Cardiomyopathy, Dilated Clinical Trial
Official title:
Individualized Early Risk Assessment for Heart Diseases
Heart failure (HF) is the common end-stage of different medical conditions. It is the only growing cardiovascular disease and its prognosis remains worse than that of many malignancies. The lack of evidence-based treatment for patients with diastolic HF (HFpEF) exemplifies that the current "one for all" therapy has to be advanced by an individualized approach. Inherited cardiomyopathies can serve as paradigmatic examples of different HF pathogenesis. Both gain- and loss-of-function mutations of the same gene cause disease, calling for disease-specific agonism or antagonism of this gene´s function. However, mutations alone do not predict the severity of cardiomyopathies nor therapy, because their impact on cardiac myocyte function is modified by numerous factors, including the genetic context. Today, patient-specific cardiac myocytes can be evaluated by the induced pluripotent stem cell (hiPSC) technology. Yet, unfolding the true potential of this technology requires robust, quantitative, high content assays. The researchers' recently developed method to generate 3D-engineered heart tissue (EHT) from hiPSC provides an automated, high content analysis of heart muscle function and the response to stressors in the dish. The aim of this project is to make the technology a clinically applicable test. Major steps are (i) in depths clinical phenotyping and genotyping of patients with cardiomyopathies or HFpEF, (ii) follow-up of the clinical course, (iii) generation of hiPSC lines (40 patients, 40 healthy controls), and (iv) quantitative assessment of hiPSC-EHT function under basal conditions and in response to pro-arrhythmic or cardio-active drugs and chronic afterload enhancement. The product of this study is an SOP-based assay with standard values for hiPSC-EHT function/stress responses from healthy volunteers and patients with different heart diseases. The project could change clinical practice and be a step towards individualized risk prediction and therapy of HF.

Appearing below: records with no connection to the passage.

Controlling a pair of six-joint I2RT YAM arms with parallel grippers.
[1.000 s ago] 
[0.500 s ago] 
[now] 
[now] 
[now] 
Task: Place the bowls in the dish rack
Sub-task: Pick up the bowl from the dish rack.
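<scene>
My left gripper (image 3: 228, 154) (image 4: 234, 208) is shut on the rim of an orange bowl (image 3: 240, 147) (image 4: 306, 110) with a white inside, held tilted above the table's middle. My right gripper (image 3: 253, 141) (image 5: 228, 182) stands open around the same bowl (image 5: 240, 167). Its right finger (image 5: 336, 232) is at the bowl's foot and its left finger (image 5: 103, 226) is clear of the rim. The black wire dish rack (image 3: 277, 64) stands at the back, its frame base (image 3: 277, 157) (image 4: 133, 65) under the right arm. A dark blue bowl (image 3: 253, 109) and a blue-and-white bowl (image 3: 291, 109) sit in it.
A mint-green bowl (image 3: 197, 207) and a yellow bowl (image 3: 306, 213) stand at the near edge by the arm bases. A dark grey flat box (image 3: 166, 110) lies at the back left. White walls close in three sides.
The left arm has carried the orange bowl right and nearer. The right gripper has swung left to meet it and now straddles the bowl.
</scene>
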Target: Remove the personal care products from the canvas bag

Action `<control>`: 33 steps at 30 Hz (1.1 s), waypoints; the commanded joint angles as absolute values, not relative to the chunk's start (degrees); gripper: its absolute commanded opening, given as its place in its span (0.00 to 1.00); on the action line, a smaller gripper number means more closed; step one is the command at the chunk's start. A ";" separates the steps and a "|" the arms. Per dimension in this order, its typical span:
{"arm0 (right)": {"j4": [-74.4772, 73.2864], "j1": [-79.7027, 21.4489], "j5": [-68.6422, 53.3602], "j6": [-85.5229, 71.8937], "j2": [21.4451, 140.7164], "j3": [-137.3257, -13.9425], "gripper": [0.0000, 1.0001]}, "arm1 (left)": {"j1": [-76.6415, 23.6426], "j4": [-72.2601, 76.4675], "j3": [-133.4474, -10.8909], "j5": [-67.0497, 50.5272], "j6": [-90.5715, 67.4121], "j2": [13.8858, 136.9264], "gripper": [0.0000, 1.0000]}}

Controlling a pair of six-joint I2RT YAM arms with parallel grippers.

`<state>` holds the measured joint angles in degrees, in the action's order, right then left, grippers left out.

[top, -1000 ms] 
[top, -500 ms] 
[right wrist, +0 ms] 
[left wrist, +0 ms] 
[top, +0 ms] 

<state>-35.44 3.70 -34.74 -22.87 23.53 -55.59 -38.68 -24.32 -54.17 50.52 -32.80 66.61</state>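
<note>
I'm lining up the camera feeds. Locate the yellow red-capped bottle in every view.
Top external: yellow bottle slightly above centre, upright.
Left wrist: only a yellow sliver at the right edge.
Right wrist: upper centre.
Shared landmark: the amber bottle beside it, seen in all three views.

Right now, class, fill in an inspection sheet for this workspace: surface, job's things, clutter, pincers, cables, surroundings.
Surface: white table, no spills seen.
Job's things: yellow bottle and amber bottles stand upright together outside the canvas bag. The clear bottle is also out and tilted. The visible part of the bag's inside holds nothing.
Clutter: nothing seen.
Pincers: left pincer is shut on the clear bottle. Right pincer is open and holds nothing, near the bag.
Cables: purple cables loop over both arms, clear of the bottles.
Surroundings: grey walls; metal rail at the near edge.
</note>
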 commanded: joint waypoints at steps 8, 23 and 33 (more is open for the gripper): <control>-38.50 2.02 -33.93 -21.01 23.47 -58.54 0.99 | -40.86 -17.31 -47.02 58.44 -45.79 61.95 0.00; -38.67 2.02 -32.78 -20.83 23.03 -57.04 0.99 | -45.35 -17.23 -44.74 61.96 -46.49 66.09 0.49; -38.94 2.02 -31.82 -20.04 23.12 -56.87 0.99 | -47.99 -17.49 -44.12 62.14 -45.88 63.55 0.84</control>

At present, heart function in patients can only be analysed by imaging methods or hemodynamic
measurements. This has dramatically changed by the discovery that hiPSC can be generated from
somatic cells (e.g. fibroblasts) by transduction of pluripotency genes. The investigators and
others have shown that pluripotent stem cells can be efficiently differentiated into beating
cardiac myocytes. This allows for the first time to study the function of cardiac myocytes
from an individual patient. However, at present, only alterations were reproduced in hiPSC
cells that were known previously and important limitations have to be resolved:
- Immaturity of hiPSC-derived cardiac myocytes
- Variability of hiPSC-generation, cardiac myocyte differentiation and experimental
analyses
- No readout of contractile force, the parameter mostly affected in heart failure
- No modeling of hemodynamic stress in vitro
- No statistically valid correlation of hiPSC-cardiac myocyte function with
clinical/genetic data
- Uncertainty as to standard values and adequate controls
- Unclear predictive value
The research challenge for the coming years is to resolve these shortcomings. IndivuHeart
formulates a number of hypotheses and goals that are based on the researchers' longstanding
expertise in tissue engineering and recent, still unpublished data on the pathophysiology of
HCM and its modeling in EHT. The study will
- reveal standard values for hiPSC-EHT function in a statistically valid manner, both
under basal and stress conditions,
- define a "cardiomyopathy phenotype" in vitro,
- allow new mechanistic insight into the pathogenesis of human HCM and DCM,
- uncover HCM-like abnormalities in HFpEF,
- allow individualized drug testing (acute and chronic).